A body 240 of the second portion 210 may substantially comprise one or more metallic and/or other substantially rigid members. The body 240 may have a central passage 245 that is substantially coaxial and/or otherwise aligned and/or in physical communication with the central passage(s) 220 of the first portion 205. As such, one or more wires and/or other conductors 250 may extend through the first portion 205, the second portion 210, and components thereof, such that an electrical signal transmitted from surface to the tool string may pass through the downhole tool 200 to lower components of the tool string. The body 240 may have a shape resembling a pipe, tube, or conduit, such as may be substantially cylindrical and/or substantially annular.

An end of the body 240 may comprise an interface 255 for coupling with another component of the tool string 110, such as one of the downhole tools 140 and/or 170 shown in FIG. 1. The interface 255 may threadedly couple with the other component of the tool string 110, although other types of couplings are also within the scope of the present disclosure.

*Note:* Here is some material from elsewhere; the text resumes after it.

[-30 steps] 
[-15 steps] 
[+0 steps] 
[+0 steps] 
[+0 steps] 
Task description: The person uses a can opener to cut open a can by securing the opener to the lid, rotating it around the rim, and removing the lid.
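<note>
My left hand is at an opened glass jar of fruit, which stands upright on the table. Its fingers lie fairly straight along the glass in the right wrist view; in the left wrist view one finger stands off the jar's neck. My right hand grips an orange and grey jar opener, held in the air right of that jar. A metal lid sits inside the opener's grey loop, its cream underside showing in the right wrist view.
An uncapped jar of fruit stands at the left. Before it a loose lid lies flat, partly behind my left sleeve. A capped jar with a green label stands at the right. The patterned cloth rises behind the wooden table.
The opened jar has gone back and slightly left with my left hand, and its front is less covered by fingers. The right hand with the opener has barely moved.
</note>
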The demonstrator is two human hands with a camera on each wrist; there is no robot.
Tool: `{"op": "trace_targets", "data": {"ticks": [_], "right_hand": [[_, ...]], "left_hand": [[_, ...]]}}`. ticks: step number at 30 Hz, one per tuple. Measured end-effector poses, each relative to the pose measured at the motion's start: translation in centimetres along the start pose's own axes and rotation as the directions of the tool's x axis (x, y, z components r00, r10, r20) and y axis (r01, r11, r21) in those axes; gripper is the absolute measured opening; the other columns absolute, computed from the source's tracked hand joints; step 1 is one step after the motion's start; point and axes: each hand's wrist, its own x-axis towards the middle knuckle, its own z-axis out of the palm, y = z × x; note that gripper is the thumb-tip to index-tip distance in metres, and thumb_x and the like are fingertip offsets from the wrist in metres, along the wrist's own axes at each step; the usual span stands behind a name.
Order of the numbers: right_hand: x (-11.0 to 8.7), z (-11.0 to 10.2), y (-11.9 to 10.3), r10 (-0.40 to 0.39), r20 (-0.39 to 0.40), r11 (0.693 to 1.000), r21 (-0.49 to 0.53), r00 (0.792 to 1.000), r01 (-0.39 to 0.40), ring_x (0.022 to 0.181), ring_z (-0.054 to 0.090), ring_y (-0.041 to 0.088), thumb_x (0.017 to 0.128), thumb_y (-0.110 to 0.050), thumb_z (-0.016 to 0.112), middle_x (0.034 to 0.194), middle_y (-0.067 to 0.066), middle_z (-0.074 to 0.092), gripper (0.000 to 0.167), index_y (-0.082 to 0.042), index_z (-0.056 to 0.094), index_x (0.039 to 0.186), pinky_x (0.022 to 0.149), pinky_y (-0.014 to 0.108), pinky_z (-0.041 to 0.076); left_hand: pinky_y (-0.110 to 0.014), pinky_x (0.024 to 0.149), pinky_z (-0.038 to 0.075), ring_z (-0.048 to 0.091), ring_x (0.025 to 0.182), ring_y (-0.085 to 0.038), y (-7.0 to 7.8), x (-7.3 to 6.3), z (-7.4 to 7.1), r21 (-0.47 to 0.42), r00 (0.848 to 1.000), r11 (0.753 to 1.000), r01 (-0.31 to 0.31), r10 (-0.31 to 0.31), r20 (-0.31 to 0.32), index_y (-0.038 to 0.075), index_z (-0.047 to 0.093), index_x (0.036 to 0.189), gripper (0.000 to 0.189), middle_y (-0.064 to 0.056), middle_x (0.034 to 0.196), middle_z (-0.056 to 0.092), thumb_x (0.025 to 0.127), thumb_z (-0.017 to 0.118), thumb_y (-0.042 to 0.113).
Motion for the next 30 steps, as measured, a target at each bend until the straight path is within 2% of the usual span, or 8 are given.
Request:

The body 240 carries a second engagement feature 260, which may be integral to the body 240 or a discrete component or subassembly coupled to the body 240 by threaded fastening means, interference fit, and/or other coupling means. The second engagement feature 260 is depicted in FIG. 2 as being engaged with the first engagement feature 230. Such engagement is selectable, as described below.

The second portion 210 of the downhole tool 200 also comprises an impact feature 265. For example, in the example implementation depicted in FIG. 2, the impact feature 265 is a shoulder that is integral to the body 240 and substantially perpendicular to the longitudinal axis 202 of the downhole tool. However, a discrete member coupled to the body 240 by threaded fastening means, interference fit, and/or other coupling means may also or alternatively form the shoulder and/or other type of impact feature 265.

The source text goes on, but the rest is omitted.